INSTRUCTIONS FOR THE TASK: Find all lines below containing the string "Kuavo" and return them.

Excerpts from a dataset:
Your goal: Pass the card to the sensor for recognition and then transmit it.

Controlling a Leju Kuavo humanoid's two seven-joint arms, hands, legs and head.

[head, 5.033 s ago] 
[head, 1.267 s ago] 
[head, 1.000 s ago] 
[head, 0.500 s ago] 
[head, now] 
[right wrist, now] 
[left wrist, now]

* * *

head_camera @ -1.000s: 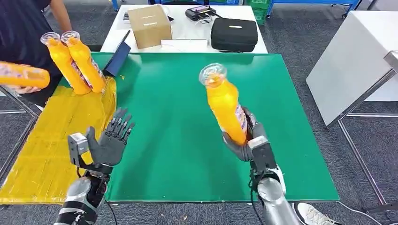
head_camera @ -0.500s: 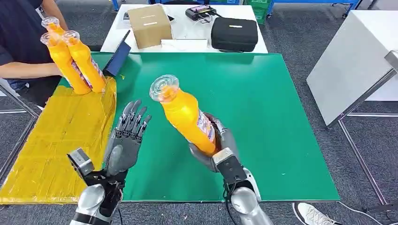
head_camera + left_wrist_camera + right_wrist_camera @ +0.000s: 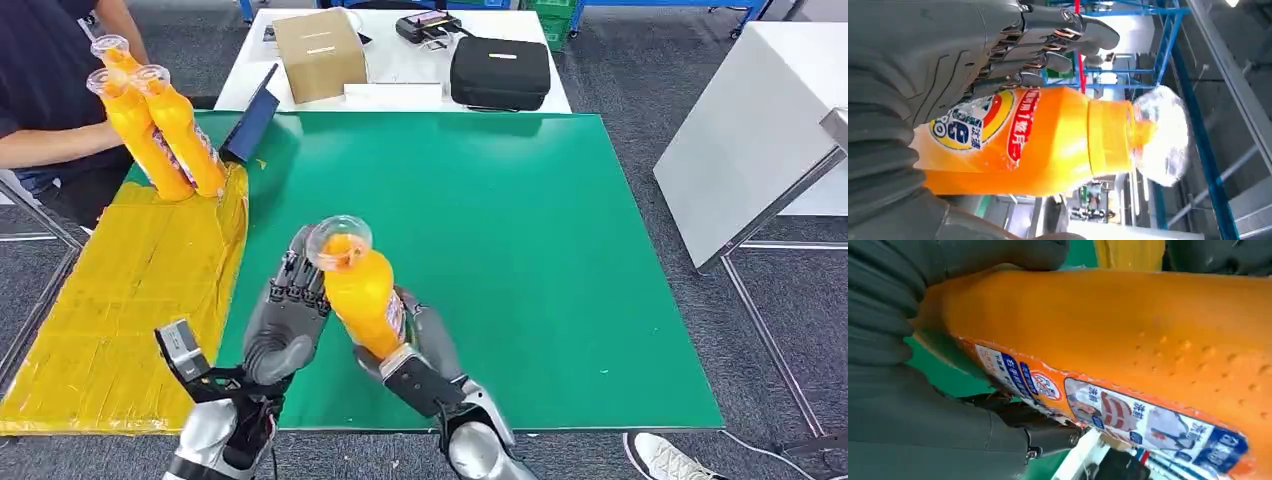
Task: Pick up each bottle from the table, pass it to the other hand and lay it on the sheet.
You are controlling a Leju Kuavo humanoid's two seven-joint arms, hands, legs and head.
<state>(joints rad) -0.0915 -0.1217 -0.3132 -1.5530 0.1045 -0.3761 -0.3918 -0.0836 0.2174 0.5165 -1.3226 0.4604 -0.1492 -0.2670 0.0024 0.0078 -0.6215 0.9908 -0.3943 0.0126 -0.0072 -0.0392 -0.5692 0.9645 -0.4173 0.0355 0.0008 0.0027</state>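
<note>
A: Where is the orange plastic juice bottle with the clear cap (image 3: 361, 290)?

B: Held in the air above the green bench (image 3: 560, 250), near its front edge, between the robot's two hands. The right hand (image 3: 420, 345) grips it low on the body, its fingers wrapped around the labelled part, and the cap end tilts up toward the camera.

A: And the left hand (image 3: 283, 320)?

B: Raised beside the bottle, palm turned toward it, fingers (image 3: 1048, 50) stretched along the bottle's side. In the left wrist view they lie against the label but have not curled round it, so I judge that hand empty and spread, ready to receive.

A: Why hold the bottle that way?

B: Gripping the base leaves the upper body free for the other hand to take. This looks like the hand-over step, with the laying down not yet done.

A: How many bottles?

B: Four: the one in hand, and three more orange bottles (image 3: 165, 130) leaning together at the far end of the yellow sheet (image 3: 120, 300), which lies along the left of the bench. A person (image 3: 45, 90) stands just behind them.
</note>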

THE COMPLETED TASK:
Controlling a Leju Kuavo humanoid's two seven-joint arms, hands, legs and head.
You are controlling a Leju Kuavo humanoid's two seven-joint arms, hands, legs and head.

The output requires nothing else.